While these controls are fully customizable, it would have been nice for Blizzard to include more preset options. Limiting motion to just the Y-axis would be a great addition for starters as it was something I attempted to configure but wasn’t able to. There is also only one custom control set-up which is silly considering there are three different control schemes available. I did run into an issue where the motion controls would revert to a factory preset without my knowledge, but this was a rare occurrence.
If you’re the proud owner of a new Switch Lite, you’ll be happy to know Overwatch is at its absolute best when played in handheld mode. The picture is sharper than it is on my big screen and many of the missing details aren’t as noticeable. Handheld mode is also where the motion controls shine brightest with minimal tweaking needed to give me an edge. It’s also the only way I can use voice chat as none of my controllers have headphone ports.
When I first booted up Overwatch on my Switch I was feeling cold toward it. Three days in and my feelings have certainly defrosted a bit, but even as I continue to level up my profile, I can’t shake this feeling that releasing this game is a very un-Blizzard move. Say what you will about the company, and there’s a lot to say about it these days, Blizzard has generally only released products of a certain high standard. People love Blizzard because its games are generally the best available no matter the genre. That’s why I bought Diablo III on Switch day one. That port managed to keep the high standards of the versions that came before it. The same can’t be said of this Switch port, but I’m not so sure that’ll matter to the target audience.
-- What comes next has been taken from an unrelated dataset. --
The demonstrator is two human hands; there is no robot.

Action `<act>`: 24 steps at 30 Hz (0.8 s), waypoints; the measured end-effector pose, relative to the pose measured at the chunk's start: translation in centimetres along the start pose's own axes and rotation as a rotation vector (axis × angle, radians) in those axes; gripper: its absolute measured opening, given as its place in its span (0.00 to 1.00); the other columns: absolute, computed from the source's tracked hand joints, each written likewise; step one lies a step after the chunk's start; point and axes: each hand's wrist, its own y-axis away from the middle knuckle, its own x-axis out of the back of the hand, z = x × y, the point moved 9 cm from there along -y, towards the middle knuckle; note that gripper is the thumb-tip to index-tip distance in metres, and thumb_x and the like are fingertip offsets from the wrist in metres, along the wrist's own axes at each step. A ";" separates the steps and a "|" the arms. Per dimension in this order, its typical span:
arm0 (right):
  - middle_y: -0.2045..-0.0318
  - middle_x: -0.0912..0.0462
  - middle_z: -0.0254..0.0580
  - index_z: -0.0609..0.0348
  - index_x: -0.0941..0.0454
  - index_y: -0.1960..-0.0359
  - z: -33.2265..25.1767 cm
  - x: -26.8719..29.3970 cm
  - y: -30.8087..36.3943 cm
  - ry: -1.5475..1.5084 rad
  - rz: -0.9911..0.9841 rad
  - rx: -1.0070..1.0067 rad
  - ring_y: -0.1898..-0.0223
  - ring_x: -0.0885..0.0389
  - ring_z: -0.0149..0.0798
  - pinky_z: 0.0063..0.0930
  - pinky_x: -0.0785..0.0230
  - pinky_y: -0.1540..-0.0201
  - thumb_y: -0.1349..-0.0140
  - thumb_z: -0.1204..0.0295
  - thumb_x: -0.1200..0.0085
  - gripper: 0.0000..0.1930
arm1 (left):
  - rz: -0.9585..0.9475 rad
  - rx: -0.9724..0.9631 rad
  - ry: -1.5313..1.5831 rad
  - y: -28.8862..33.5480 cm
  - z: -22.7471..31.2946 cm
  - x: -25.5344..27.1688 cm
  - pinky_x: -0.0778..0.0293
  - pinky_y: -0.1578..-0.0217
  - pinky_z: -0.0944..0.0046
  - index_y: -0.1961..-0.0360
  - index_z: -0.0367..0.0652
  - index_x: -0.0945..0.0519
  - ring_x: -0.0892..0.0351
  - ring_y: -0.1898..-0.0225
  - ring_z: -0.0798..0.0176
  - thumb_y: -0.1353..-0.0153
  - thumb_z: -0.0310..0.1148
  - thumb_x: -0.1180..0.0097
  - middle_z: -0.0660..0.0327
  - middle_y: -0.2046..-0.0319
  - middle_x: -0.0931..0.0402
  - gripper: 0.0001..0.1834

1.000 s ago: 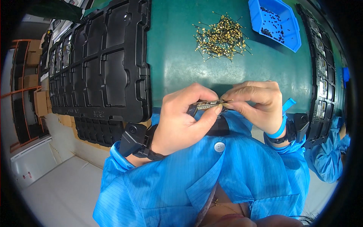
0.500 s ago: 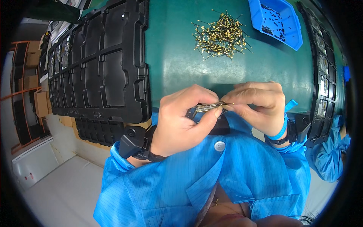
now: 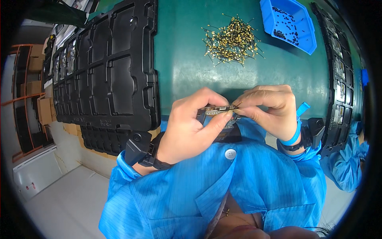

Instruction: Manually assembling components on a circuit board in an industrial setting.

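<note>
My left hand (image 3: 190,125) is closed on a thin circuit board (image 3: 216,110), seen nearly edge-on, gripped between thumb and fingers in front of my chest. My right hand (image 3: 270,105) meets the board's right end. Its thumb and fingertips are pinched around a short thin black cable (image 3: 239,104), of which only a sliver shows. Whether the cable touches the board is too small to tell. Beyond the hands, a loose heap of short black cables with gold ends (image 3: 232,41) lies on the green table mat (image 3: 187,51).
A blue bin (image 3: 308,34) with small black pieces stands at the far right. Large black compartment trays flank me: the left tray (image 3: 113,75) and the right tray (image 3: 338,75), each with some parts in its pockets. At the right edge shows another person's blue sleeve (image 3: 345,163).
The board's right end has come down a little, so it lies more level. My right hand has shifted slightly left, its fingertips still at the board's end.
</note>
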 end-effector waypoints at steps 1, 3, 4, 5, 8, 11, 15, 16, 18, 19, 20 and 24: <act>0.75 0.19 0.43 0.64 0.21 0.75 0.0 0.0 0.0 -0.001 0.003 0.000 0.73 0.20 0.36 0.23 0.29 0.71 0.54 0.82 0.44 0.04 | 0.000 0.007 0.000 0.0 0.0 0.0 0.31 0.65 0.71 0.70 0.37 0.28 0.27 0.68 0.69 0.51 0.20 0.44 0.58 0.70 0.25 0.07; 0.75 0.19 0.43 0.64 0.21 0.75 0.0 -0.1 0.1 -0.008 0.005 0.000 0.73 0.20 0.36 0.23 0.29 0.72 0.54 0.82 0.44 0.04 | -0.007 0.005 0.001 0.1 0.0 0.0 0.32 0.65 0.71 0.70 0.37 0.28 0.27 0.68 0.70 0.51 0.20 0.44 0.58 0.70 0.25 0.07; 0.75 0.19 0.43 0.64 0.21 0.75 0.0 -0.1 0.1 -0.016 0.005 -0.002 0.73 0.20 0.36 0.23 0.29 0.72 0.55 0.81 0.43 0.04 | -0.013 0.005 0.003 0.1 0.0 0.0 0.32 0.66 0.71 0.70 0.37 0.28 0.27 0.68 0.70 0.51 0.20 0.44 0.58 0.70 0.25 0.07; 0.75 0.19 0.43 0.64 0.21 0.75 -0.1 0.0 0.1 -0.016 0.005 0.000 0.73 0.20 0.36 0.23 0.29 0.72 0.55 0.81 0.43 0.04 | -0.013 0.003 0.002 0.1 0.0 0.0 0.32 0.66 0.71 0.70 0.37 0.28 0.27 0.68 0.70 0.51 0.20 0.44 0.58 0.70 0.25 0.07; 0.75 0.20 0.42 0.64 0.21 0.75 -0.3 -0.1 0.1 0.001 0.000 0.002 0.74 0.20 0.36 0.23 0.29 0.72 0.55 0.81 0.43 0.04 | -0.008 -0.001 -0.012 0.3 0.1 -0.1 0.32 0.66 0.71 0.70 0.37 0.28 0.27 0.68 0.70 0.51 0.20 0.44 0.59 0.70 0.25 0.07; 0.76 0.20 0.42 0.63 0.21 0.75 -0.3 0.0 0.2 0.019 0.005 0.004 0.74 0.20 0.36 0.23 0.29 0.73 0.55 0.81 0.43 0.04 | -0.002 -0.015 -0.011 0.3 0.4 -0.1 0.32 0.67 0.71 0.71 0.37 0.28 0.27 0.68 0.70 0.51 0.19 0.44 0.59 0.71 0.25 0.07; 0.76 0.20 0.42 0.63 0.21 0.74 -0.6 -0.1 0.2 0.024 0.000 0.029 0.74 0.20 0.37 0.23 0.29 0.73 0.55 0.82 0.44 0.05 | 0.007 -0.045 -0.046 0.3 0.8 0.0 0.32 0.67 0.71 0.71 0.37 0.27 0.27 0.69 0.70 0.52 0.19 0.44 0.58 0.71 0.25 0.07; 0.75 0.20 0.42 0.63 0.21 0.74 -0.6 -0.1 0.1 0.020 -0.001 0.033 0.74 0.20 0.37 0.24 0.29 0.73 0.55 0.82 0.44 0.05 | 0.012 -0.057 -0.041 0.3 0.9 0.1 0.32 0.68 0.72 0.71 0.37 0.27 0.27 0.70 0.70 0.52 0.19 0.44 0.58 0.71 0.25 0.07; 0.76 0.20 0.42 0.63 0.21 0.74 -0.7 -0.1 0.1 0.019 -0.003 0.034 0.74 0.21 0.37 0.24 0.29 0.73 0.55 0.82 0.44 0.05 | 0.017 -0.065 -0.046 0.3 0.9 0.2 0.32 0.68 0.72 0.71 0.37 0.27 0.27 0.70 0.70 0.52 0.19 0.44 0.58 0.72 0.25 0.07; 0.76 0.20 0.42 0.63 0.21 0.74 -0.7 -0.2 0.1 0.019 -0.005 0.036 0.74 0.21 0.37 0.23 0.29 0.73 0.55 0.83 0.45 0.05 | 0.021 -0.073 -0.051 0.4 1.0 0.2 0.32 0.68 0.72 0.71 0.37 0.27 0.26 0.70 0.69 0.52 0.19 0.44 0.58 0.72 0.25 0.07; 0.76 0.20 0.42 0.63 0.21 0.74 -0.8 -0.2 0.0 0.019 -0.005 0.036 0.74 0.21 0.37 0.23 0.29 0.73 0.55 0.83 0.45 0.05 | 0.022 -0.073 -0.052 0.4 1.0 0.2 0.32 0.68 0.72 0.71 0.37 0.27 0.26 0.70 0.69 0.52 0.19 0.44 0.58 0.72 0.25 0.07; 0.76 0.20 0.42 0.63 0.21 0.74 -0.8 -0.1 0.0 0.003 -0.004 0.038 0.74 0.21 0.36 0.23 0.30 0.73 0.55 0.83 0.45 0.05 | 0.030 -0.080 -0.046 0.4 1.4 0.2 0.32 0.67 0.71 0.71 0.37 0.27 0.26 0.70 0.69 0.52 0.18 0.45 0.57 0.71 0.25 0.07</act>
To give you an idea of what I mean, let me take you back a decade and some change. It’s 2008 and I’m stoked about the upcoming release of Call of Duty: World at War. I’ve devoured videos of it posted on GameTrailers, though I’m realistic about my expectations. As stunning as it appeared to me, in the back of my mind I know it won’t look anywhere near as good on my console as it does in those videos, because during this era of gaming, I hitched myself to the Wii bandwagon. So the game I end up preordering – the only Wii copy preordered at that particular GameStop – shares only a slight resemblance to the videos I watch in the run-up to its release. My game has stilted facial animations, a crappier framerate, and worse graphics. But I don’t care. All that is going through my mind is that I am playing Call of Duty on my Wii. Yeah, there were superior options out there, but I didn’t mind settling for this lesser version so long as I was having fun with it.
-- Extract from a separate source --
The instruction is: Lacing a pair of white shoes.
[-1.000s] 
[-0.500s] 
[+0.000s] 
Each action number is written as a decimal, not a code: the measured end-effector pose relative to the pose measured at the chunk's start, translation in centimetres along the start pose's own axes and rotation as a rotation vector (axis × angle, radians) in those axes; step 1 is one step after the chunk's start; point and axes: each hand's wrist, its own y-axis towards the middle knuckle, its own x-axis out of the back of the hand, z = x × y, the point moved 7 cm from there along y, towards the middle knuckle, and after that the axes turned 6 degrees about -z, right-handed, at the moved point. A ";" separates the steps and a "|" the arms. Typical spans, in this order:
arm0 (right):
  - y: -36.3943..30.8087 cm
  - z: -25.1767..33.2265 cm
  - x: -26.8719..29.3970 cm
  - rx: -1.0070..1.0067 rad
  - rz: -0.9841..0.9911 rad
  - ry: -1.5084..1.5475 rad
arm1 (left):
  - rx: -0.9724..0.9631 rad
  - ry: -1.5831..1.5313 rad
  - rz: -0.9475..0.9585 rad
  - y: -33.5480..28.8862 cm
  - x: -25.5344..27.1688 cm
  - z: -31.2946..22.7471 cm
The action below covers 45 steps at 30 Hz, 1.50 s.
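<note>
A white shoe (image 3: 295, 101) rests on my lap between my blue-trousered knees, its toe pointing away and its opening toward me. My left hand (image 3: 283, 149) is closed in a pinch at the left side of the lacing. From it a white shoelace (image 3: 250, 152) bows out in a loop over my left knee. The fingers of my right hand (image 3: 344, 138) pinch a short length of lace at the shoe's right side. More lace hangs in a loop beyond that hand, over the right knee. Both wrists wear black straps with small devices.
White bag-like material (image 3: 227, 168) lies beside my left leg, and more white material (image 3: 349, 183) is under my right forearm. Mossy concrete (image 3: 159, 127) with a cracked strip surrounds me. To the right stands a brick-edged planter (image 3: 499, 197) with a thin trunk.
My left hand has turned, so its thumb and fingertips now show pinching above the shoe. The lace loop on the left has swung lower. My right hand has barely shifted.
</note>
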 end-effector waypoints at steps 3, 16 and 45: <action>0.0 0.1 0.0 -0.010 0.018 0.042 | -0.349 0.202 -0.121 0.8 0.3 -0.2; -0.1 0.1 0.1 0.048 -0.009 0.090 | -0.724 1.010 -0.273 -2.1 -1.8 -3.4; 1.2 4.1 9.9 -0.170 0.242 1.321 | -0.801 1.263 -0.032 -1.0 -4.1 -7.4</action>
I believe the same idea will apply to anyone booting up Overwatch for the very first time on Switch. Personally, I don’t see myself giving up my PS4 account to start new with Nintendo because I’ll never be able to think of it as anything other than a diminished experience. But if I were in the same situation I was a decade ago, with only a Nintendo console at my disposal, I don’t think I would mind the compromises Blizzard made. Then again, I probably would have given up waiting for a port by now and have become completely addicted to Paladins instead, but that’s a topic for another conversation.
[This port report is based on a retail build of the game provided by the publisher.]